(Beginning of Given data)
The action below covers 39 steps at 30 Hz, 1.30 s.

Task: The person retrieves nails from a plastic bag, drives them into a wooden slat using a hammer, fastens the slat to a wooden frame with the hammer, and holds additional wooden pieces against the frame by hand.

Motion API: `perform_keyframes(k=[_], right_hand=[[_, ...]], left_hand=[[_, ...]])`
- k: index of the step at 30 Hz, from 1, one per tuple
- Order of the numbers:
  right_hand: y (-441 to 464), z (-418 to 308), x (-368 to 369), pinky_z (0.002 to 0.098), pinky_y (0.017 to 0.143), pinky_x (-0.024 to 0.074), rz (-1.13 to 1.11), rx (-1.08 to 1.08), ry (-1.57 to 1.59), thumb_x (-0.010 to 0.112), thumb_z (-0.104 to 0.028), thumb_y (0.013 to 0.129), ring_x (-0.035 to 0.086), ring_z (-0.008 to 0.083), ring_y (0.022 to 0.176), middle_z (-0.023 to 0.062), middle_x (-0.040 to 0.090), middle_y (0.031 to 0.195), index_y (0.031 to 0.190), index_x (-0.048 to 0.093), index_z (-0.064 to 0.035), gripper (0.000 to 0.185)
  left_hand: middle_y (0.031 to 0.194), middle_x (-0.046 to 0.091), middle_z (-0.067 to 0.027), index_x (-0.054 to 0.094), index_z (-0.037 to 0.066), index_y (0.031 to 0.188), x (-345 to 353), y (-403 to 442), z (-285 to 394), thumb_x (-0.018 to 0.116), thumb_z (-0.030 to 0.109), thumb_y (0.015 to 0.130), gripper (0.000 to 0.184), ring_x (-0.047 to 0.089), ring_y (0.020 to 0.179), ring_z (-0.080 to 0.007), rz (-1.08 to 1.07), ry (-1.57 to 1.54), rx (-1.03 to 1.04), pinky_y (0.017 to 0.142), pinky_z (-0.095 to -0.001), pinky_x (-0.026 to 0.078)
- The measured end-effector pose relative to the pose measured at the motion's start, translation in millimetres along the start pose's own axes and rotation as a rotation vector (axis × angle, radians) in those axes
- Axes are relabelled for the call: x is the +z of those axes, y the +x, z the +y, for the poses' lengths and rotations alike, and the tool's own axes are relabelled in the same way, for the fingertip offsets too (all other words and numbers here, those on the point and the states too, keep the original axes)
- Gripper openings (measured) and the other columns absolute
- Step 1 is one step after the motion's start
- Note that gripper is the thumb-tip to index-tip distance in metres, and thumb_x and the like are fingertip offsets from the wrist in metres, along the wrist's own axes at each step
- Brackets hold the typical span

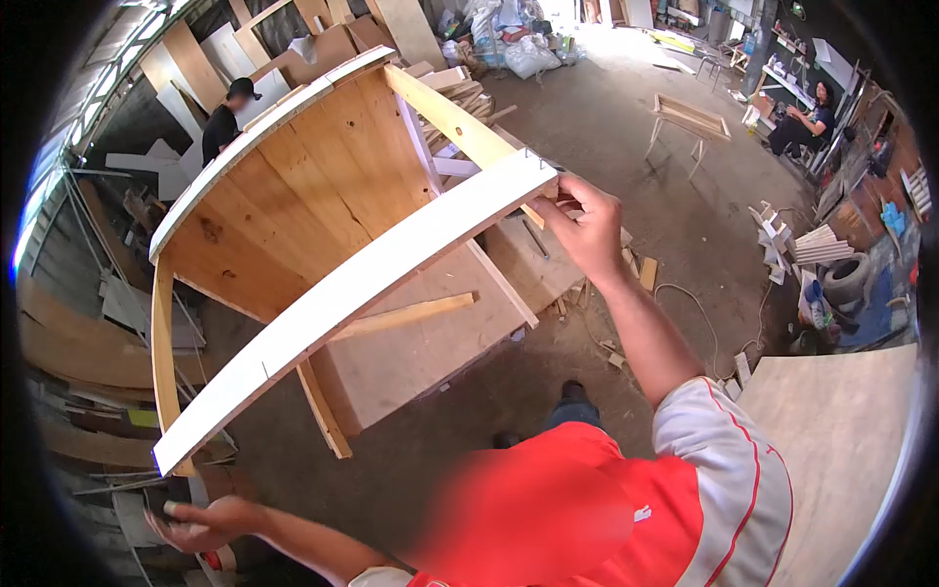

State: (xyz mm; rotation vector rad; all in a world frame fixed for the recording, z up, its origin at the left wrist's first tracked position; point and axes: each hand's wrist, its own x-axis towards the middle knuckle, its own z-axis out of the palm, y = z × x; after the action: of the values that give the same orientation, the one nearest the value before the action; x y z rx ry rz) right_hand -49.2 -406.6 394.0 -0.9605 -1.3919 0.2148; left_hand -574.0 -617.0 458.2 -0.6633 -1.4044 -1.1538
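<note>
My right hand [587, 227] grips the upper right end of a long white-faced wooden board [367, 284], thumb below and fingers behind the end. Thin nails stick up from this board near both ends. It lies across a wooden frame piece [460, 117] on the right and another frame piece [162, 342] on the left. Behind it is the curved, knotty plank panel [293, 166] of the same wooden structure. My left hand [207, 522] is just below the board's lower left end, apart from it, with the thumb stretched out and nothing visible in it.
A large wooden sheet [391, 367] lies under the structure, with a loose strip [406, 316] on it. One person [227, 117] is behind the structure, another [810, 122] sits far right. A small wooden stand [690, 117], wood scraps [626, 269] and a pale panel [831, 421] are around.
</note>
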Motion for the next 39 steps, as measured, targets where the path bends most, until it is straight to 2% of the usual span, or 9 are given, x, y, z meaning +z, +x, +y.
perform_keyframes(k=[2, 3, 4, 6, 8, 11, 19, 22, 39], right_hand=[[2.4, 4.1, 0.6, 0.0274, 0.063, 0.0552, -0.005, -0.036, -0.035, 0.082, -0.011, 0.085, 0.072, 0.0131, 0.074, 0.0092, 0.076, 0.084, 0.108, 0.073, 0.0003, 0.027], [4.2, 6.7, -0.4, 0.0281, 0.064, 0.0555, -0.011, -0.054, -0.041, 0.082, -0.011, 0.085, 0.072, 0.0139, 0.074, 0.0091, 0.076, 0.086, 0.108, 0.073, -0.0002, 0.028], [4.0, 8.9, -0.7, 0.0288, 0.065, 0.0559, -0.017, -0.070, -0.042, 0.082, -0.012, 0.084, 0.073, 0.0147, 0.075, 0.0090, 0.076, 0.087, 0.109, 0.073, -0.0007, 0.028], [3.7, 7.4, -4.0, 0.0311, 0.068, 0.0569, -0.043, -0.044, -0.067, 0.083, -0.014, 0.084, 0.073, 0.0170, 0.078, 0.0093, 0.076, 0.092, 0.111, 0.073, -0.0028, 0.032], [2.8, 9.2, -7.3, 0.0312, 0.069, 0.0570, -0.072, -0.019, -0.037, 0.083, -0.014, 0.084, 0.073, 0.0177, 0.078, 0.0094, 0.076, 0.092, 0.113, 0.073, -0.0037, 0.033], [5.0, 22.3, -11.3, 0.0317, 0.072, 0.0572, -0.107, -0.063, 0.044, 0.083, -0.014, 0.082, 0.073, 0.0195, 0.080, 0.0107, 0.076, 0.095, 0.119, 0.072, -0.0045, 0.039], [14.5, 40.8, -14.5, 0.0354, 0.073, 0.0572, -0.149, -0.231, 0.153, 0.085, -0.005, 0.076, 0.074, 0.0275, 0.087, 0.0169, 0.075, 0.100, 0.115, 0.073, 0.0018, 0.041], [15.3, 45.5, -13.5, 0.0369, 0.075, 0.0569, -0.170, -0.286, 0.138, 0.086, -0.007, 0.076, 0.074, 0.0296, 0.086, 0.0180, 0.075, 0.098, 0.112, 0.073, 0.0039, 0.040], [13.4, 46.0, -12.1, 0.0357, 0.079, 0.0575, -0.203, -0.255, 0.239, 0.089, -0.006, 0.074, 0.073, 0.0283, 0.092, 0.0173, 0.075, 0.103, 0.114, 0.073, 0.0030, 0.044]], left_hand=[[0.130, 0.062, -0.0204, 0.058, -0.005, 0.130, -0.6, -24.2, 61.7, 0.052, 0.039, 0.106, 0.051, 0.059, 0.124, -0.0370, -0.233, -0.529, 0.330, 0.103, -0.0511, 0.049], [0.131, 0.062, -0.0223, 0.058, -0.003, 0.130, -6.9, -28.5, 145.8, 0.063, 0.046, 0.099, 0.058, 0.057, 0.128, -0.0379, -0.542, -1.015, 0.068, 0.106, -0.0511, 0.047], [0.135, 0.062, -0.0221, 0.060, 0.000, 0.129, -11.1, -24.4, 199.4, 0.077, 0.049, 0.087, 0.067, 0.055, 0.132, -0.0388, -0.713, -0.968, 0.215, 0.109, -0.0527, 0.044], [0.137, 0.061, -0.0187, 0.063, 0.003, 0.127, -9.8, -18.8, 279.6, 0.085, 0.047, 0.076, 0.071, 0.053, 0.132, -0.0428, -0.952, -0.910, 0.489, 0.110, -0.0546, 0.042], [0.144, 0.057, -0.0166, 0.059, 0.009, 0.138, -2.5, -25.6, 336.5, 0.084, 0.053, 0.075, 0.080, 0.049, 0.138, -0.0370, -1.049, -0.846, 0.597, 0.115, -0.0521, 0.037], [0.140, 0.058, -0.0177, 0.056, 0.009, 0.139, 14.9, -40.6, 388.8, 0.074, 0.057, 0.085, 0.075, 0.053, 0.132, -0.0379, -1.076, -0.809, 0.690, 0.111, -0.0506, 0.040], [0.119, 0.069, -0.0158, 0.060, 0.007, 0.135, 29.5, -67.5, 424.7, 0.074, 0.052, 0.086, 0.068, 0.068, 0.109, -0.0342, -1.365, -0.602, 0.677, 0.094, -0.0451, 0.053], [0.116, 0.071, -0.0151, 0.065, 0.006, 0.129, 31.7, -70.3, 423.0, 0.076, 0.047, 0.086, 0.061, 0.069, 0.106, -0.0345, -1.297, -0.665, 0.662, 0.089, -0.0444, 0.054], [0.126, 0.069, -0.0165, 0.064, 0.001, 0.130, 25.6, -74.2, 425.1, 0.073, 0.042, 0.089, 0.059, 0.068, 0.111, -0.0342, -1.236, -0.644, 0.722, 0.097, -0.0459, 0.052]])
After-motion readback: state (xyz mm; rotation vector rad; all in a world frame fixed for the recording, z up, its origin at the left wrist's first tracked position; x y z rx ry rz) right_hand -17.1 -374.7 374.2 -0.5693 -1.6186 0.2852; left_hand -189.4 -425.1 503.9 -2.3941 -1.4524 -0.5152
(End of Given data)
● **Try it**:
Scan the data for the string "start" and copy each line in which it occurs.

● **Solution to this exercise**:
- The measured end-effector pose relative to the pose measured at the motion's start, translation in millimetres along the start pose's own axes and rotation as a rotation vector (axis × angle, radians) in those axes
- Step 1 is one step after the motion's start

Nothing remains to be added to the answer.